Below are some records. How many of their lines contain the string "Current"? Answer with the number alone.

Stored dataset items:

######

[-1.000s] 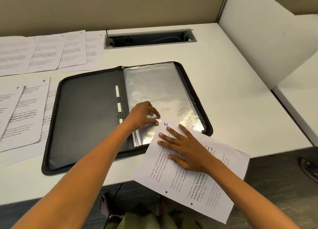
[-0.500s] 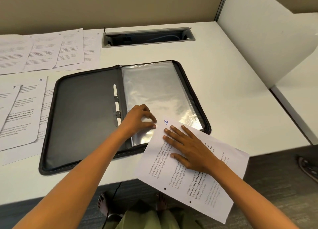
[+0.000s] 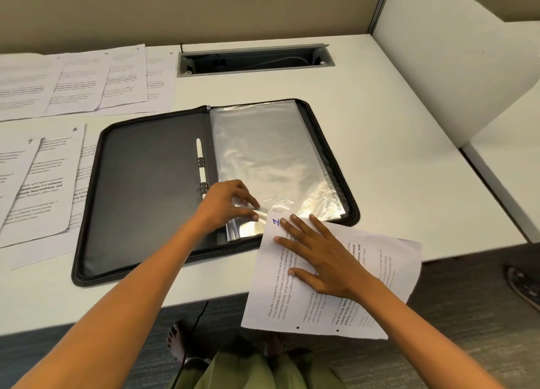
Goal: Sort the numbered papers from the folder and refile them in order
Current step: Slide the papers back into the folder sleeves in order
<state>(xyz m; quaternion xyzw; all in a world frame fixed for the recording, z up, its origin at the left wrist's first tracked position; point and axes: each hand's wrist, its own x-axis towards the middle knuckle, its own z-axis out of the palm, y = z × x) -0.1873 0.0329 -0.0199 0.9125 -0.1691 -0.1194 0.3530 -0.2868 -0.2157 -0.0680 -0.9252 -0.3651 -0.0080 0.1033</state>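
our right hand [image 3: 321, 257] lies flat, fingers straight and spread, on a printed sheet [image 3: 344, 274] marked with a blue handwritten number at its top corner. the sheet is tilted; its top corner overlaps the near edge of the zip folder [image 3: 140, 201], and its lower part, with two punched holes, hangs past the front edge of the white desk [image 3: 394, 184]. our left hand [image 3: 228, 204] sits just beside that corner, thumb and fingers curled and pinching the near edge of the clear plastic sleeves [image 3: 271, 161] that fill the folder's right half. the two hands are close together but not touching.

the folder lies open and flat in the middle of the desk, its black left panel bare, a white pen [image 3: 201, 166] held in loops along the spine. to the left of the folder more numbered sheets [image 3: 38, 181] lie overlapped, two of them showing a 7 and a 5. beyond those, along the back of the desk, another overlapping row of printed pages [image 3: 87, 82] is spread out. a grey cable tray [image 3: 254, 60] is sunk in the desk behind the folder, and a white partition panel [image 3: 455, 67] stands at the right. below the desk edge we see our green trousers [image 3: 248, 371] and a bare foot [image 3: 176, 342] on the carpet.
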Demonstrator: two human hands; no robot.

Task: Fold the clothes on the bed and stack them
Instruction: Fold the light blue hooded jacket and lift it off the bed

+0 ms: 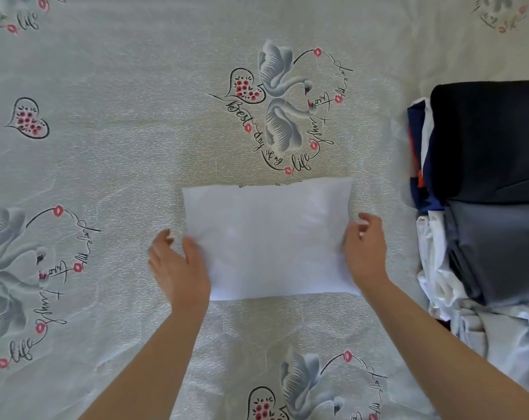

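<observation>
- Left hand (pixel 178 265): we note the thumb on the left edge of the folded white garment (pixel 269 237), fingers loosely curved beside it.
- Right hand (pixel 364 253): cupped at its right edge.
- Garment flat on bed (pixel 136 147).
- Stack of folded dark clothes (pixel 487 177) well right.

Folded cloth (pixel 267 239) plain white. Bed sheet (pixel 130 122) pale beige-grey, printed grey swans, red-dotted hearts, black script. Stack (pixel 487 189): navy top, grey below, white underneath.
</observation>
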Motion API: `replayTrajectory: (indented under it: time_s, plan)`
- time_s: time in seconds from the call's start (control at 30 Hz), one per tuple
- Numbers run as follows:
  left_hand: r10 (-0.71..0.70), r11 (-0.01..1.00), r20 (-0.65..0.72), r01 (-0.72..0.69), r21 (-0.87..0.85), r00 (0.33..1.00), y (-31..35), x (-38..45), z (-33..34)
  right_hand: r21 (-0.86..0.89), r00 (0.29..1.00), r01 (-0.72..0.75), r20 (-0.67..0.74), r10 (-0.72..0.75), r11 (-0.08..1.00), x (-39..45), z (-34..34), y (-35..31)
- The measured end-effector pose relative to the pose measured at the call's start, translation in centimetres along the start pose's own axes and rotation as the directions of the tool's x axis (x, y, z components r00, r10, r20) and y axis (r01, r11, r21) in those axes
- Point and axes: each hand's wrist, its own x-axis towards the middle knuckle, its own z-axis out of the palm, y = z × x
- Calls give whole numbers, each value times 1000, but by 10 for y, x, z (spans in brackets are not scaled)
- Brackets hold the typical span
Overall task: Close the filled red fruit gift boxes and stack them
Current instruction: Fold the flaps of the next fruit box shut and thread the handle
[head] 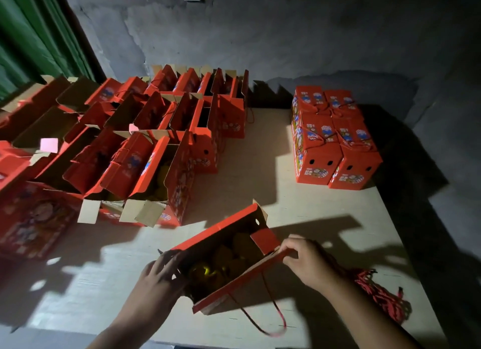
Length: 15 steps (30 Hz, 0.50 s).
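An open red gift box (pixel 208 240) with yellow fruit (pixel 226 257) inside stands near the table's front edge, its flaps up. My left hand (pixel 162 273) holds the box's near-left end, fingers curled over the edge flap. My right hand (pixel 305 260) pinches the right side flap at its top edge. A red cord handle (pixel 273 320) hangs from the front flap toward me. At the back right stands a two-layer stack of closed red boxes (pixel 335 137).
Several open red boxes (pixel 145 145) crowd the table's left and back, some showing fruit. A bundle of red cords (pixel 382 294) lies right of my right wrist. The pale table (pixel 260 182) ends near a grey wall; a green curtain (pixel 33 36) hangs at left.
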Motion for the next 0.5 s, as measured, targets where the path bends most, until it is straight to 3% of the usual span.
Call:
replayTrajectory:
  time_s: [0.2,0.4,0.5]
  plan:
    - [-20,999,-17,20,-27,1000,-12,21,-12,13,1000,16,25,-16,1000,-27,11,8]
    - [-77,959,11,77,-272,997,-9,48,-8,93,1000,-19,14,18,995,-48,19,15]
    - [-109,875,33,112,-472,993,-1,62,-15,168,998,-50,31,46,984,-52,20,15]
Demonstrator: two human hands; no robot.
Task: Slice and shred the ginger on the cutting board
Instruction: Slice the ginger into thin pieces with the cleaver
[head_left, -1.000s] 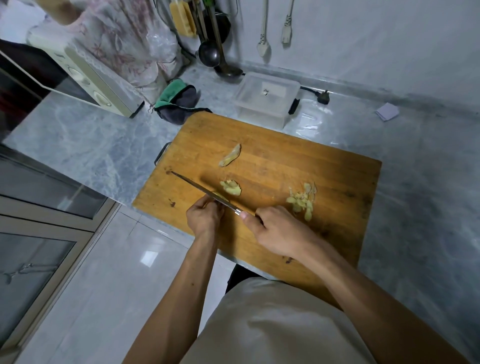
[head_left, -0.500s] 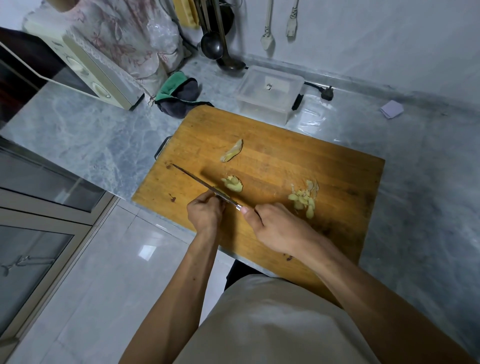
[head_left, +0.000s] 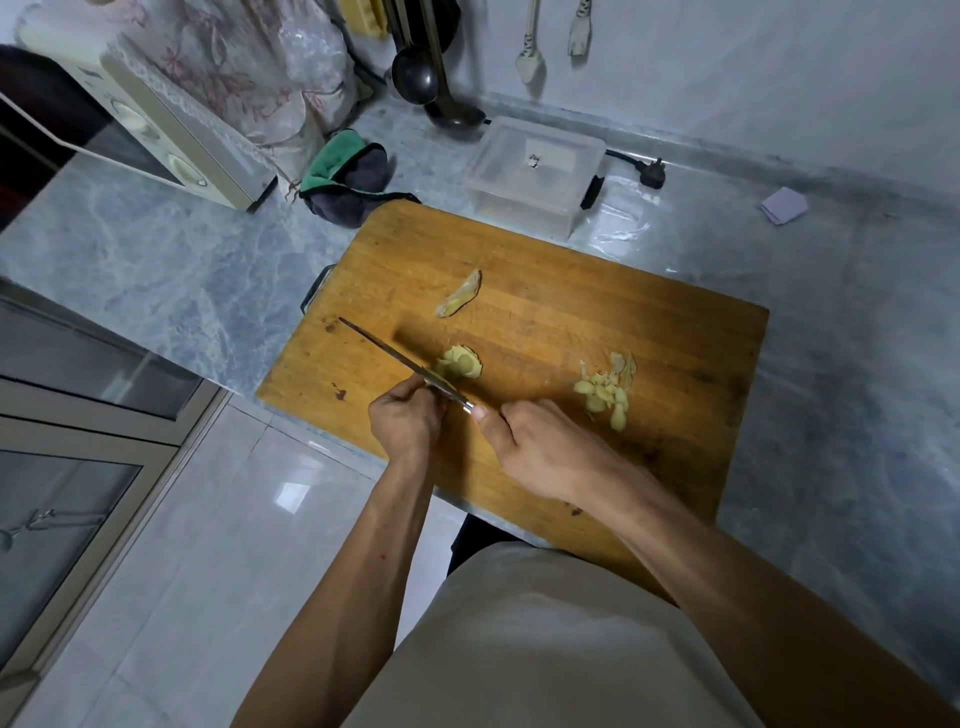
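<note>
Little movement is noted against the earlier frames: the knife (head_left: 400, 361) has stayed on its slant beside the small stack of ginger slices (head_left: 458, 362), and both hands have kept their places.

Head view: the right hand (head_left: 540, 447) is clamped on the knife handle. The left hand (head_left: 408, 418) is curled against the blade; what it holds cannot be told. A heap of cut ginger (head_left: 605, 389) lies to the right on the cutting board (head_left: 649, 332). One uncut ginger piece (head_left: 460, 300) lies further back. The work is judged partly done; further slicing and shredding are left. The board rests on the marble bench (head_left: 156, 249).
</note>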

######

Solution to this exercise: 2